◆ **Materials provided**

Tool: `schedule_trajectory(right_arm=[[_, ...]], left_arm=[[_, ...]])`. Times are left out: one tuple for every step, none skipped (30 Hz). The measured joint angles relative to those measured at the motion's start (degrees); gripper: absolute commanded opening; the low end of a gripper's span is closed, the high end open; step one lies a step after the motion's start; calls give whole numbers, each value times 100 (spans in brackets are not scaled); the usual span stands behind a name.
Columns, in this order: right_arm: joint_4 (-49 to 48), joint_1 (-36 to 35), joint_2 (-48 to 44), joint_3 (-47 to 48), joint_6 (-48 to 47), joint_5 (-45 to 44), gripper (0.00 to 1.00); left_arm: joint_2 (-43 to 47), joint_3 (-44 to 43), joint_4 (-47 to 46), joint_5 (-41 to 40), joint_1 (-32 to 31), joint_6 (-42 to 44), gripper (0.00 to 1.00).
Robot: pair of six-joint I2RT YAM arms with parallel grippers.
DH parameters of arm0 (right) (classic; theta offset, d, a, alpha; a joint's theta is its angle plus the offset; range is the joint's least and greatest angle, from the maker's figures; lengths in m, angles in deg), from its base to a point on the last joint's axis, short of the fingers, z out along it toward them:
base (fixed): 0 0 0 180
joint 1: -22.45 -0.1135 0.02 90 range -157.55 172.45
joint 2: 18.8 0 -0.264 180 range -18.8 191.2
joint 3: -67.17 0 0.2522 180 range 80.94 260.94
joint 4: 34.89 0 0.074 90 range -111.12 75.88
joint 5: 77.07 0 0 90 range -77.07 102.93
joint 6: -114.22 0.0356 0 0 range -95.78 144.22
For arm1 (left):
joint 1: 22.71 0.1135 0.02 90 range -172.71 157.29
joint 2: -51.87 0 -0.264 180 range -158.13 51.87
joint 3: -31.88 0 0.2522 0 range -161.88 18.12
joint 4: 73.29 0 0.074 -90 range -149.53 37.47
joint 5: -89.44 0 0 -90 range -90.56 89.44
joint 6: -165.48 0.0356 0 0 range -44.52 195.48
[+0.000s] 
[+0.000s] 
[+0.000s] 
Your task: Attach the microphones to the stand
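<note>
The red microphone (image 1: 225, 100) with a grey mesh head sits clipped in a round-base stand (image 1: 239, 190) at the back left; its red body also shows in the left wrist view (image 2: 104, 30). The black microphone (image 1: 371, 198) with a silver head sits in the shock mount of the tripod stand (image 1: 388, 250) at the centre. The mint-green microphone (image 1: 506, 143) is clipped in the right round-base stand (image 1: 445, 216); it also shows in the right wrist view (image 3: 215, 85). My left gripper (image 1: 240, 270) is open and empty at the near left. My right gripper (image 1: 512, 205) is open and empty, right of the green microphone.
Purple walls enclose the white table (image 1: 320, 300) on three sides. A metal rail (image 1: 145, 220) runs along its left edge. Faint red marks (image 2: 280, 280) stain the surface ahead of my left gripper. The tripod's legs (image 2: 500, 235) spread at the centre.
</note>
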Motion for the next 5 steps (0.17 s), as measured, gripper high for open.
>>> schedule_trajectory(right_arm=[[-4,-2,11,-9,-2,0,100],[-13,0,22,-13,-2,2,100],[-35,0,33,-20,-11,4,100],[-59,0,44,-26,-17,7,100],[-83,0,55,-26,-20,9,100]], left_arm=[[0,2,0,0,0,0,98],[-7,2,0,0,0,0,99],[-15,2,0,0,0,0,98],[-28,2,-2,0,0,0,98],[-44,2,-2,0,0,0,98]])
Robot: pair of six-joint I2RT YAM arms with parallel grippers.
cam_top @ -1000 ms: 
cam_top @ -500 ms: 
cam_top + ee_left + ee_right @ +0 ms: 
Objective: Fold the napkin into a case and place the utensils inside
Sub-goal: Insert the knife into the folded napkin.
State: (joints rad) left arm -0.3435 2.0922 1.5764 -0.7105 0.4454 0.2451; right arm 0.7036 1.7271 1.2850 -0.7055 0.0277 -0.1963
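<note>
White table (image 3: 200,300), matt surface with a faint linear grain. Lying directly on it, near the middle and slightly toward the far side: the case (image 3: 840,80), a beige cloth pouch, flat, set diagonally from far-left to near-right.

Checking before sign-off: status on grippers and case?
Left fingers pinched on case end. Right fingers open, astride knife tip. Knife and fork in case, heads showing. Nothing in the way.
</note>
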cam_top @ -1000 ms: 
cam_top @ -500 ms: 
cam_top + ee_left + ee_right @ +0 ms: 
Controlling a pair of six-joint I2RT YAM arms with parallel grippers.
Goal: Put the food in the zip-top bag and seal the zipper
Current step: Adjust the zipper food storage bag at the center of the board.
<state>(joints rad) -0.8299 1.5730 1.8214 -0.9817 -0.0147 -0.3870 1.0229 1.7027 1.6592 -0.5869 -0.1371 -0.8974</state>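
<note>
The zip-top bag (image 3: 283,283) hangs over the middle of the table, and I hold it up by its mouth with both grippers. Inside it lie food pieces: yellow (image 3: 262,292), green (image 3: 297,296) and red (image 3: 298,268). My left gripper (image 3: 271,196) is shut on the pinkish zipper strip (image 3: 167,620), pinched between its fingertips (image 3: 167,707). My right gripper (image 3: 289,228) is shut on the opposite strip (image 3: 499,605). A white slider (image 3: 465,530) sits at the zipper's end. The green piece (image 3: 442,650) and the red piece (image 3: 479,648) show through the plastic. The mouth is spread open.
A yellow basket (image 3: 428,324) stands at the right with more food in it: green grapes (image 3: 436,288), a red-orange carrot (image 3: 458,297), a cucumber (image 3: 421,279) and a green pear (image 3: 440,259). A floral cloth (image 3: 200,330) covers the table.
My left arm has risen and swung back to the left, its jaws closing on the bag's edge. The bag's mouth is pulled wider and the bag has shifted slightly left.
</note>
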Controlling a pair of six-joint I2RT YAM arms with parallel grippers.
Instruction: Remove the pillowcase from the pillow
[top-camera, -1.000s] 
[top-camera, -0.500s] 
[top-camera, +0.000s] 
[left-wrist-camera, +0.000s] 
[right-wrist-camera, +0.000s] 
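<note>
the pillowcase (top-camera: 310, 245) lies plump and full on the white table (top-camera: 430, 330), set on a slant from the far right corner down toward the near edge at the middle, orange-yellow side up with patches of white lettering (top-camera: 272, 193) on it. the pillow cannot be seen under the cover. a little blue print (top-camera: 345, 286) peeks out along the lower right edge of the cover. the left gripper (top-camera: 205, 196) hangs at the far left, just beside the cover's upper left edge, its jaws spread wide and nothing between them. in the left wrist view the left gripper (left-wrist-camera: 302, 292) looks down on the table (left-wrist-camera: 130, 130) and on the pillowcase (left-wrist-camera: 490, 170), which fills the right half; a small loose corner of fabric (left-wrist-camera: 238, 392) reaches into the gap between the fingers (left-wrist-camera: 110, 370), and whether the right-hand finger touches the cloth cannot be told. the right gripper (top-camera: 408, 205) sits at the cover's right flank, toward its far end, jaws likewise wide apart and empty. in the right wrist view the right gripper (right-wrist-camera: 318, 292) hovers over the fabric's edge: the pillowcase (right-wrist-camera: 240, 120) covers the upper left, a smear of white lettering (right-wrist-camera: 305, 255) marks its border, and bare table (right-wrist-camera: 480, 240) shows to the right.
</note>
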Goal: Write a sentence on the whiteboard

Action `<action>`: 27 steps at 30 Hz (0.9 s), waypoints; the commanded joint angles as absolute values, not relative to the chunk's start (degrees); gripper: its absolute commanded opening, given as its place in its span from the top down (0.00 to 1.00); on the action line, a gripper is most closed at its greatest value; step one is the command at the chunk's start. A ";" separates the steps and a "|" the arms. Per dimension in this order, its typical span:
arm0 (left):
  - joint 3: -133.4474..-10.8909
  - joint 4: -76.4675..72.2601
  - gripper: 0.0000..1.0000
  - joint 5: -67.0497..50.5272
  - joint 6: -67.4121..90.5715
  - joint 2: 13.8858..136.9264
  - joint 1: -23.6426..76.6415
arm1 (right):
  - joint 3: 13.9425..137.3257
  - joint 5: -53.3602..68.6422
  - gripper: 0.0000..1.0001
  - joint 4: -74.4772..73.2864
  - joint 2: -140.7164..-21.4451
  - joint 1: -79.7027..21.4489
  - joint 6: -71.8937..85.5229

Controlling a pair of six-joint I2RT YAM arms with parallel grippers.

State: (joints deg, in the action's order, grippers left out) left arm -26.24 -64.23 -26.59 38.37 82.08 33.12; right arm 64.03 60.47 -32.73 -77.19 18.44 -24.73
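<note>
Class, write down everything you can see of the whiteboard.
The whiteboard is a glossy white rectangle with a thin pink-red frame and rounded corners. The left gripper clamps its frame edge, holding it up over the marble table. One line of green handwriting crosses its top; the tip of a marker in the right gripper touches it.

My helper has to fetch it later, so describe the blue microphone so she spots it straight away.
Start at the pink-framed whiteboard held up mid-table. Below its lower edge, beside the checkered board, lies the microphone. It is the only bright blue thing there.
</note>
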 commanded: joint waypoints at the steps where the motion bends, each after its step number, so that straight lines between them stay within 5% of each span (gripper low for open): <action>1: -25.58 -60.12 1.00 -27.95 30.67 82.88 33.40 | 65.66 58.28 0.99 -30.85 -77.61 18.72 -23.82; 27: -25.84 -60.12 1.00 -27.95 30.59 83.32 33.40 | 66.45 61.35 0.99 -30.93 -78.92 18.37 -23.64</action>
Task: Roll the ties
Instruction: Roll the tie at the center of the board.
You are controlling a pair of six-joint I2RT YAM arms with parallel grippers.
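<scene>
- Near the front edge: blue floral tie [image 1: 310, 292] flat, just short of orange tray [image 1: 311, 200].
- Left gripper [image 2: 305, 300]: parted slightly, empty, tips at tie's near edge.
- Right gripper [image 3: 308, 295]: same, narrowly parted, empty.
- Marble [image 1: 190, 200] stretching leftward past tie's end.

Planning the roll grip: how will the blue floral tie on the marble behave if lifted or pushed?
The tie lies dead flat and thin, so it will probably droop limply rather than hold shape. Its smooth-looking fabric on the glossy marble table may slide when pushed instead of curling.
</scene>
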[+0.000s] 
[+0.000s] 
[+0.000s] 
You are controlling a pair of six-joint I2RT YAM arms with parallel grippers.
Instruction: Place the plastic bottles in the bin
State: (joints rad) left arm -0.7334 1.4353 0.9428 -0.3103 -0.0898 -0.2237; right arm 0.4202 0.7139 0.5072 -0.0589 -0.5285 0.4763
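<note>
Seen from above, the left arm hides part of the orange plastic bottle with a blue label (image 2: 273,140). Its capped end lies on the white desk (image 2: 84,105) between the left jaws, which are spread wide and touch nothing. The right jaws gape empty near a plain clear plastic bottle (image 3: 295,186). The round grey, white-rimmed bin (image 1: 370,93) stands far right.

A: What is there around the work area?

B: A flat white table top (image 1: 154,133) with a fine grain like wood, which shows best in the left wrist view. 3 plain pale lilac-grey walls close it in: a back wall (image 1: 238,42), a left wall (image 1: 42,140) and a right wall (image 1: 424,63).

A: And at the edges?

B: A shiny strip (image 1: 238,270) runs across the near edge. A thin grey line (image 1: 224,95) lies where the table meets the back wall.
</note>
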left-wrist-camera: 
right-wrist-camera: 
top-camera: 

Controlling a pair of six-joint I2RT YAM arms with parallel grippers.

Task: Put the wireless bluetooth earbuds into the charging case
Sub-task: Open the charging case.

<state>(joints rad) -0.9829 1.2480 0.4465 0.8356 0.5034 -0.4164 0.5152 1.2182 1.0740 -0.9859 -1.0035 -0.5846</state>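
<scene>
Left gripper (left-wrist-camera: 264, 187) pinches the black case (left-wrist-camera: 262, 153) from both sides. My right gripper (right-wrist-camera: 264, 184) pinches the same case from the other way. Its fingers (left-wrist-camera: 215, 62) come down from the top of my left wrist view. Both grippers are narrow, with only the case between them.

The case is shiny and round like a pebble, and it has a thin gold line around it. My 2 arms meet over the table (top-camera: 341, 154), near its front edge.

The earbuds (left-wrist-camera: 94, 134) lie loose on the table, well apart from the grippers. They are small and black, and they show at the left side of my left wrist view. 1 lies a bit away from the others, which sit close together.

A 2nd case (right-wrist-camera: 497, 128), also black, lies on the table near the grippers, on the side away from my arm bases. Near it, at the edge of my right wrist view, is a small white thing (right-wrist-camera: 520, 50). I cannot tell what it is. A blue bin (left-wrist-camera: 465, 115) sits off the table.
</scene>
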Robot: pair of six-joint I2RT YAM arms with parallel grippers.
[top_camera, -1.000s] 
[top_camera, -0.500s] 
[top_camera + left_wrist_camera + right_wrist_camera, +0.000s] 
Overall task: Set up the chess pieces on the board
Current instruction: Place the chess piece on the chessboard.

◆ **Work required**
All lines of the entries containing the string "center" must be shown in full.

◆ **Task answer**
Current step: Adjust the zipper food storage bag at the center of the board.
Instruction: Roll the tie at the center of the board.

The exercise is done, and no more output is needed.